• **About this task**
In your copy, the records appear word for word and the pictures do not appear at all.

►

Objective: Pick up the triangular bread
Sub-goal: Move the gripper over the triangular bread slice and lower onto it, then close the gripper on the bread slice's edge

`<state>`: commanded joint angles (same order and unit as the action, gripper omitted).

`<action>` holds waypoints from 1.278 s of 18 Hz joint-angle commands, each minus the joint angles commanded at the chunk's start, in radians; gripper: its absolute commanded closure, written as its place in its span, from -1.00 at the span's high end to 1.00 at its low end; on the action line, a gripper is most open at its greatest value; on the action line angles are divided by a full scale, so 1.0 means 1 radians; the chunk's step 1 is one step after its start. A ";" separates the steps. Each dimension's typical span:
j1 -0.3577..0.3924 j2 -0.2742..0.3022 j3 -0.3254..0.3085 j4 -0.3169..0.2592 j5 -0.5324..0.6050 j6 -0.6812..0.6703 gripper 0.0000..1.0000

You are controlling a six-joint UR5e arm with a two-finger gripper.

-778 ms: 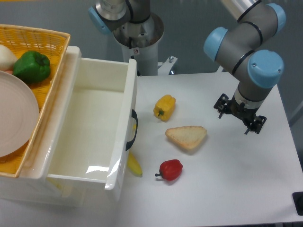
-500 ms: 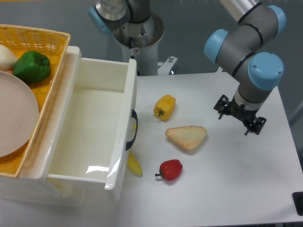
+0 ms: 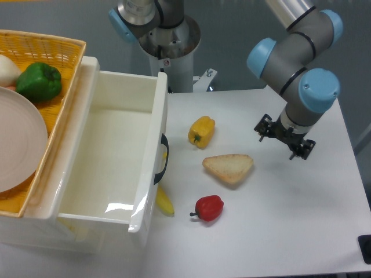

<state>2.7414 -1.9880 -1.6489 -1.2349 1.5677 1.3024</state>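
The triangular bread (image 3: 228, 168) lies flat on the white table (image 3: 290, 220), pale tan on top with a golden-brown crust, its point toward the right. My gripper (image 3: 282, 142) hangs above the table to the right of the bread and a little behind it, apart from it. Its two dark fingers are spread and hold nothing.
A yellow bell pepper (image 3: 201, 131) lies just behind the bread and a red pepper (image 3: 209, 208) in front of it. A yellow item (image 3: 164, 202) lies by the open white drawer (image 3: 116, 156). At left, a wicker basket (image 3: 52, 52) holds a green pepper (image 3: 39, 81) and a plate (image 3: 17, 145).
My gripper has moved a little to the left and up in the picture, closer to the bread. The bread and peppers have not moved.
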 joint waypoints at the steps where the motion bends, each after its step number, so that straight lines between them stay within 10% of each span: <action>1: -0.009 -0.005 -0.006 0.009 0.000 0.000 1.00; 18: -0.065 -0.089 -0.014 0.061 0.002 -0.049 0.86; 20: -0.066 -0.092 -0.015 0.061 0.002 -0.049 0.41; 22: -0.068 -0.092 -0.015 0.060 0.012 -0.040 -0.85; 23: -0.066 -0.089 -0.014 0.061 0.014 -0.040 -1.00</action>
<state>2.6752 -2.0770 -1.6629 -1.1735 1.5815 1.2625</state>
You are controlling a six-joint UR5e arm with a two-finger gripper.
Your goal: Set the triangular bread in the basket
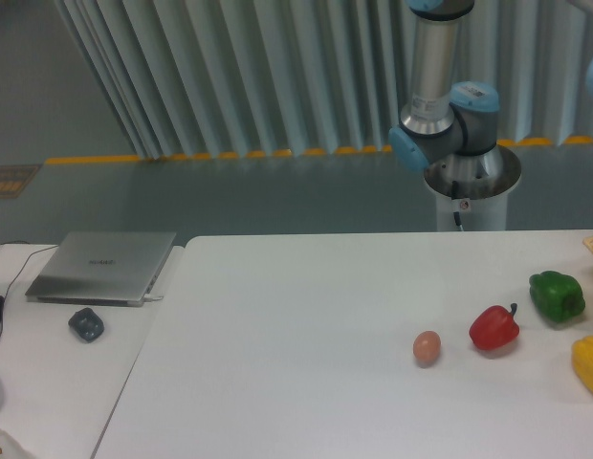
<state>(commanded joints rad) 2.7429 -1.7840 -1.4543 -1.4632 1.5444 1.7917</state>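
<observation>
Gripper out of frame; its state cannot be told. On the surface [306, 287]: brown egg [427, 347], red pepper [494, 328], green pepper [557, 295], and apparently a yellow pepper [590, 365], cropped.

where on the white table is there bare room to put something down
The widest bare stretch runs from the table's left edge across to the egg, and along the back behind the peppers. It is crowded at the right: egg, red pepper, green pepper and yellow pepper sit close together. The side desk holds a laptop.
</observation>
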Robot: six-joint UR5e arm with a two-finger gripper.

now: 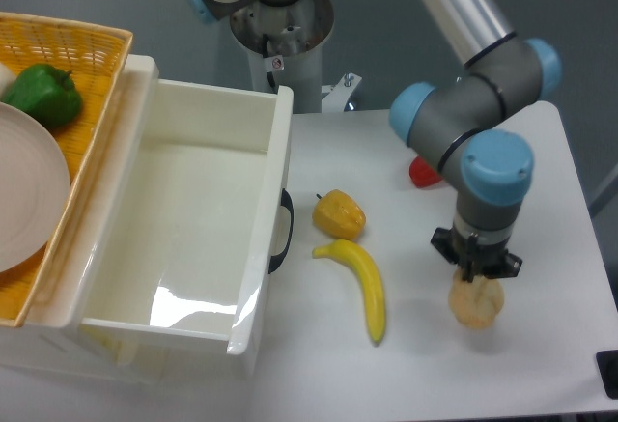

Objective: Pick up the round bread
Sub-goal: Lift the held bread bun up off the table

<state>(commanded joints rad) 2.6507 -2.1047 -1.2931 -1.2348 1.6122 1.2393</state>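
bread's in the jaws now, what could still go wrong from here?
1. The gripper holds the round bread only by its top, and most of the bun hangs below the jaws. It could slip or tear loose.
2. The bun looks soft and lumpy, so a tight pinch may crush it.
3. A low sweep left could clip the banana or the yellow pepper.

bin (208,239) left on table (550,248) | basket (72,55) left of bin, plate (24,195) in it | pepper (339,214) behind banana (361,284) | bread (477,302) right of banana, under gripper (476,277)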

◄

• **Solved problem**
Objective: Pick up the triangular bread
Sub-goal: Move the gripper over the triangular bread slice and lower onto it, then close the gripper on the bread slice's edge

`<state>`: commanded joint angles (same order and unit as the action, gripper omitted).

`<action>` holds waypoints from 1.278 s of 18 Hz joint-angle commands, each minus the joint angles commanded at the chunk's start, in radians; gripper: its absolute commanded closure, written as its place in its span, from -1.00 at the span's high end to 1.00 at its low end; on the action line, a gripper is most open at its greatest value; on the action line angles are divided by a full scale, so 1.0 means 1 radians; the chunk's step 1 is one step after its start. A ";" separates the steps. Each dimension's typical span:
j1 -0.3577..0.3924 j2 -0.2742..0.3022 j3 -0.3254..0.3085 j4 -0.3169..0.2592 j5 -0.5324..0.6050 j6 -0.6812..0.6703 gripper 0.0000..1.0000

You are controlling a six-joint UR5e arm with a two-finger gripper.

-778 ms: 
-500 ms: 
+0 ms: 

<state>2.7414 -1.9880 -1.6489 -1.2349 1.5677 1.3024</state>
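The triangular bread (image 3: 228, 168) lies flat on the white table (image 3: 290, 220), pale tan on top with a golden-brown crust, its point toward the right. My gripper (image 3: 282, 142) hangs above the table to the right of the bread and a little behind it, apart from it. Its two dark fingers are spread and hold nothing.
A yellow bell pepper (image 3: 201, 131) lies just behind the bread and a red pepper (image 3: 209, 208) in front of it. A yellow item (image 3: 164, 202) lies by the open white drawer (image 3: 116, 156). At left, a wicker basket (image 3: 52, 52) holds a green pepper (image 3: 39, 81) and a plate (image 3: 17, 145).
My gripper has moved a little to the left and up in the picture, closer to the bread. The bread and peppers have not moved.
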 joint waypoints at the steps where the motion bends, each after its step number, so that straight lines between them stay within 10% of each span: <action>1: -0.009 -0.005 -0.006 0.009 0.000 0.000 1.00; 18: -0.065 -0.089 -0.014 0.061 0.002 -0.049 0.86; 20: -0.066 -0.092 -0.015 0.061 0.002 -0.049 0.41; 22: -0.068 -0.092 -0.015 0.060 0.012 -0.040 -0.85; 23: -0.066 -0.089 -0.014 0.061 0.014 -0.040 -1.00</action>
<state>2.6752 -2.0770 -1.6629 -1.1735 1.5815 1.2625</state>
You are controlling a six-joint UR5e arm with a two-finger gripper.
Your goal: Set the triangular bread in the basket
<state>(commanded joints rad) 2.7429 -1.7840 -1.4543 -1.4632 1.5444 1.7917</state>
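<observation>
Gripper out of frame; its state cannot be told. On the surface [306, 287]: brown egg [427, 347], red pepper [494, 328], green pepper [557, 295], and apparently a yellow pepper [590, 365], cropped.

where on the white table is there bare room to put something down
The widest bare stretch runs from the table's left edge across to the egg, and along the back behind the peppers. It is crowded at the right: egg, red pepper, green pepper and yellow pepper sit close together. The side desk holds a laptop.
</observation>
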Robot: six-joint UR5e arm with a two-finger gripper.

now: 

Objective: Pick up the round bread
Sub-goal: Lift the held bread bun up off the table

<state>(commanded joints rad) 2.6507 -2.1047 -1.2931 -1.2348 1.6122 1.2393</state>
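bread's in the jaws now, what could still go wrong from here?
1. The gripper holds the round bread only by its top, and most of the bun hangs below the jaws. It could slip or tear loose.
2. The bun looks soft and lumpy, so a tight pinch may crush it.
3. A low sweep left could clip the banana or the yellow pepper.

bin (208,239) left on table (550,248) | basket (72,55) left of bin, plate (24,195) in it | pepper (339,214) behind banana (361,284) | bread (477,302) right of banana, under gripper (476,277)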

This exercise is done.